SB: The heart of Sunspots is the book itself, which has just come out from Penned in the Margins. This is a book-length sequence inspired by or ‘about’ the Sun, which takes the reader on a wild and twisting journey from the Sun’s birth to its eventual death.

Immediately after finishing my second book Neptune Blue, I found myself in the grip of an all-consuming obsession with the Sun and in the end I wrote over 120 poems on the theme. About 80 of them made it into the book.The book also comes with a show, which we’re currently developing and will be touring in the autumn. This features songs and films along with spoken word elements. It’s the first time I’ve written music (in collaboration with Oli Barrett of Petrels) and the whole project is pushing and pulling me in new directions.

You often work across platforms. What do you think are the benefits of combining visual media with poetry?

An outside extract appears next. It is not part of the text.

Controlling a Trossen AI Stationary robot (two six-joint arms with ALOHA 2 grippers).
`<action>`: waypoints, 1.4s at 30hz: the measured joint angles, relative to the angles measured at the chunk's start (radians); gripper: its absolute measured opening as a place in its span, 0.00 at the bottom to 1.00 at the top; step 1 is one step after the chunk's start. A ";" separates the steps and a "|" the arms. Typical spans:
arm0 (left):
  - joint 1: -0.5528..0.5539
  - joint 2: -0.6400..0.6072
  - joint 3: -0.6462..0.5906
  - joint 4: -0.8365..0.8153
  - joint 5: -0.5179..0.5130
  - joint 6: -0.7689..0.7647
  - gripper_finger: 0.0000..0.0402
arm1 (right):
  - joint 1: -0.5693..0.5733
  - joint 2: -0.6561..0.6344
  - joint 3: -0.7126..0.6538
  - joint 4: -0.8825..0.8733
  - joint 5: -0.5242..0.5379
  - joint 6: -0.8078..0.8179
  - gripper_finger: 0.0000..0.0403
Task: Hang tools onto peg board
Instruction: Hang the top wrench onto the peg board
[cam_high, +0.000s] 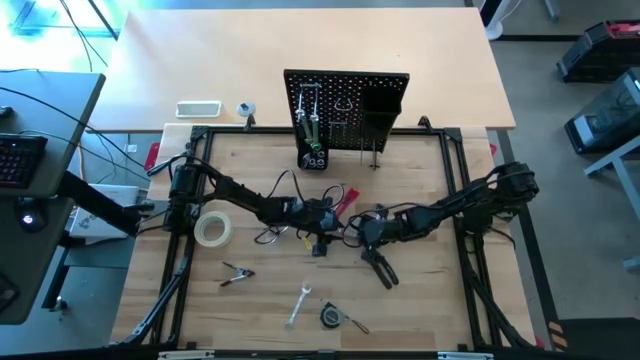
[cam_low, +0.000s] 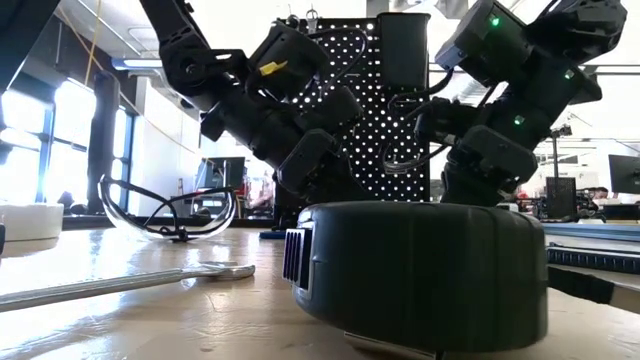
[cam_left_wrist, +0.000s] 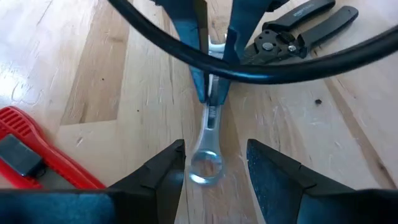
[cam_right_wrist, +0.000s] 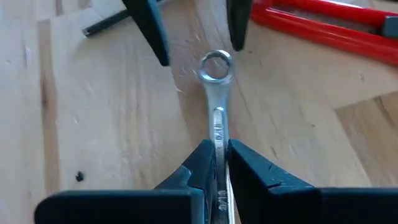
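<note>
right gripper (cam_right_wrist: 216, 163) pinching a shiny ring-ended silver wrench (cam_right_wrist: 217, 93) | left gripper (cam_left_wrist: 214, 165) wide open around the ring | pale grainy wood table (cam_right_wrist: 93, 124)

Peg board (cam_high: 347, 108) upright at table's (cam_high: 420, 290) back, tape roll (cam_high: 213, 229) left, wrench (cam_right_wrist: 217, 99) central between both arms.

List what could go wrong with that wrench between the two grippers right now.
1. The right gripper pinches the silver wrench edge-on across its thin shank; it could twist or slip when lifted.
2. The left gripper stands open around the wrench's ring end, so the fingers may collide.
3. The red-handled tool lies close beside and could get knocked.
</note>
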 joint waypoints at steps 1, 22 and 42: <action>0.000 0.000 0.000 -0.003 0.000 0.001 0.41 | 0.000 0.000 0.000 0.000 0.000 0.000 0.10; 0.012 0.010 0.000 -0.017 0.052 0.052 0.10 | 0.000 -0.002 0.000 0.040 -0.010 -0.011 0.10; 0.014 0.116 0.005 0.046 0.043 0.010 0.10 | 0.026 -0.136 0.003 -0.155 0.032 -0.009 0.19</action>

SB: All multi-media work complicates matters for the author but mixing platforms can be wonderful for finding new audiences and making your work more accessible. In terms of Sunspots, the visual nature of the subject lent itself rather naturally to expanding into film and music and playing with light. I’ve worked with Jack Wake-Walker (film) and Oli Barrett (music) on a couple of previous projects, and I wanted to see how far we could go this time. It’s a lovely coincidence that this year happens to be the International Year of Light. I had no idea when I started writing Sunspots in 2011!

Sunspots follows on from your previous collection Neptune Blue, which also considers the sun and the solar system – will you be developing these themes again in your next project?

SB: There’s only one poem about the Sun in Neptune Blue (the last in the book and the last one I wrote for that collection) but it propelled me into Sunspots with great force! I think my next project will be very different. It might not even be poetry. But I have a feeling that I will remain close to the Sun, astronomy, and science for the rest of my life.

Do you think there are specific elements to good poetry? Could there be a formula for writing a good poem? 

SB: I do think there are elements that are essential to good poetry. But the thing is they mutate and decay and combine and react in ways which aren’t so easy to predict or isolate.

We will consider these kinds of things in our discussions. I’d be a rich man if I knew the formula. Actually, it probably still wouldn’t make me rich.

If you’d like to write from the point of view of a randomly chosen element, compose a ‘Self-portrait as Einsteinium’ and invent new elements for your own poetic imagination, you can book your place on ‘Chemical Poetry: The Periodic Table & Poetry’ online or by calling us at the office on 0207 582 1679.

On Thursday 30 April, join Simon for the launch of Sunspots at the Royal Observatory in Greenwich, with film-maker Jack Wake-Walker, and solar astrophysicist and TV presenter Dr Lucie Green. A panel discussion on collaborations between artists and scientists will be followed by poetry readings from Sunspots, interspersed with original film inspired by the poems and produced by Jack.

Simon Barraclough is originally from Yorkshire and has lived in London since 1997. His debut collection, Los Alamos Mon Amour was a Forward Prize finalist in 2008. In 2010 he published a pamphlet of commissioned poems, Bonjour Tetris (Penned in the Margins) and his second full collection Neptune Blue (Salt Publishing) followed in 2011. Sunspots, Simon's most recent collection ''is a love letter from the third planet to it's parent star.'' (Dr Marek Kukula, Public Astronomer, Royal Observatory Greenwich).